Learning Based Toolpath Planner on Diverse Graphs for 3D Printing
Yuming Huang, Yuhu Guo, Renbo Su, Xingjian Han, Junhao Ding, Tianyu Zhang, Tao Liu, Weiming Wang, Guoxin Fang, Xu Song, Emily Whiting, Charlie C. L. Wang
TL;DR
This work tackles large-scale, diverse-graph toolpath planning for 3D printing by introducing an on-the-fly Deep Q-Network planner operating on Local Search Graphs (LSGs). By encoding moving states with a pattern-aware representation and incorporating short-term memory, the method enables rapid decision-making and reuses learned priors across similar graph configurations to accelerate learning. The approach is demonstrated across three printing modalities—wire-frame, continuous carbon fiber (CCF CFRTP), and LPBF metal printing—with substantial gains in efficiency and print quality: up to 4.2k struts printed, a 93.3% reduction in sharp turns, and a 24.9% reduction in thermal distortion. These results validate a general, scalable framework for optimized toolpath planning on diverse, large graphs with domain-specific reward formulations and acceleration strategies that bridge learning with practical manufacturing outcomes.
Abstract
This paper presents a learning based planner for computing optimized 3D printing toolpaths on prescribed graphs, the challenges of which include the varying graph structures on different models and the large scale of nodes & edges on a graph.
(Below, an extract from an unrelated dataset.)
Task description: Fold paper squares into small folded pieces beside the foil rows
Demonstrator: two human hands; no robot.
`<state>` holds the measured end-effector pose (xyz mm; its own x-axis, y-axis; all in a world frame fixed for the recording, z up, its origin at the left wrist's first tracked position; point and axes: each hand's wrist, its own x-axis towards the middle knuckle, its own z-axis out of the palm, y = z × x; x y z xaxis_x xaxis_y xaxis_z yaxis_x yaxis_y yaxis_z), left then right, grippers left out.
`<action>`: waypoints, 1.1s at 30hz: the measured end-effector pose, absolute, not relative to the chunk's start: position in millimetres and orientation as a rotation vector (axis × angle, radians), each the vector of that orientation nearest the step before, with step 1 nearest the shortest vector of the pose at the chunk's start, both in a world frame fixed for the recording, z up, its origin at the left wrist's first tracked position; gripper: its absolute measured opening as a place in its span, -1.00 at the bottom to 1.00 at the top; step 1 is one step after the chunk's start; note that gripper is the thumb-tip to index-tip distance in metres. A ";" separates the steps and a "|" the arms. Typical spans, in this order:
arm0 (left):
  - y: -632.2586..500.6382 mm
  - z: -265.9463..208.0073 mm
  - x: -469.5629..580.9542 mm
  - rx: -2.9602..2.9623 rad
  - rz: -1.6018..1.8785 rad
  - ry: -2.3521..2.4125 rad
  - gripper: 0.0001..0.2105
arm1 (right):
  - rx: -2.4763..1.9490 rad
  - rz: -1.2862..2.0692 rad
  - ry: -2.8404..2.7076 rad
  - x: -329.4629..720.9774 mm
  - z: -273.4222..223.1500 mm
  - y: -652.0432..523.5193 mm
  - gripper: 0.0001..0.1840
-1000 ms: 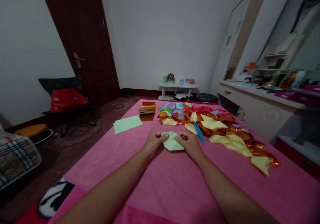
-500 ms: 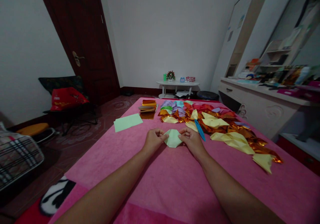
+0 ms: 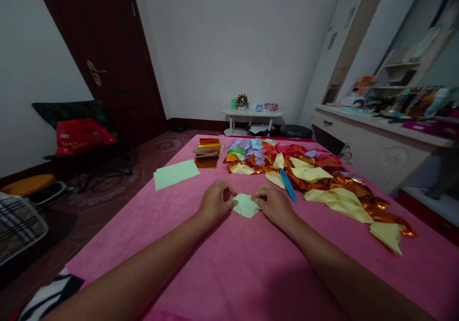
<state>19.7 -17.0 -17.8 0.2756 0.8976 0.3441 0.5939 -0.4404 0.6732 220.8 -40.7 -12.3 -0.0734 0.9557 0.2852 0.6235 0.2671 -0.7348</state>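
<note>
- Paper [image 3: 246,206]: pale green, folded, between my hands, low over the pink cloth [image 3: 222,263]; its outline is shallower than half a second ago, so I judge the folding still under way.
- Left hand [image 3: 217,199]: pinched on its left edge.
- Right hand [image 3: 274,203]: pinched on its right edge.
- Blue object [image 3: 288,186]: beyond my right hand, beside crumpled pieces [image 3: 312,174].
- Sheets [image 3: 175,174]: green, flat, leftward.
- Foil stack [image 3: 207,161]: just behind the sheets.

head view | from above and behind the hands [image 3: 214,200] | facing forward-down | pink cloth [image 3: 215,268] near, wall [image 3: 229,39] far
</note>
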 end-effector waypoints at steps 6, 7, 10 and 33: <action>-17.3 -13.1 11.4 2.485 0.836 0.870 -0.74 | -1.259 0.811 -1.905 237.8 -6.6 -49.6 -0.79; -19.0 -11.2 8.4 2.509 0.825 0.834 -0.72 | -1.263 0.837 -1.837 239.7 -6.8 -52.4 -0.74; -26.0 -4.0 -0.1 2.560 0.771 0.805 -0.68 | -1.259 0.759 -1.804 241.1 -7.5 -60.6 -0.65; -19.3 -10.1 4.8 2.469 0.744 0.946 -0.82 | -1.195 0.478 -2.133 236.7 -12.6 -55.7 -0.81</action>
We adopt an on-the-fly strategy to tackle these challenges, formulating the planner as a Deep Q-Network (DQN) based optimizer to decide the next `best' node to visit. We construct the state spaces by the Local Search Graph (LSG) centered at different nodes on a graph, which is encoded by a carefully designed algorithm so that LSGs in similar configurations can be identified to re-use the earlier learned DQN priors for accelerating the computation of toolpath planning. Our method can cover different 3D printing applications by defining their corresponding reward functions. Toolpath planning problems in wire-frame printing, continuous fiber printing, and metallic printing are selected to demonstrate its generality. The performance of our planner has been verified by testing the resultant toolpaths in physical experiments. By using our planner, wire-frame models with up to 4.2k struts can be successfully printed, up to 93.3% of sharp turns on continuous fiber toolpaths can be avoided, and the thermal distortion in metallic printing can be reduced by 24.9%.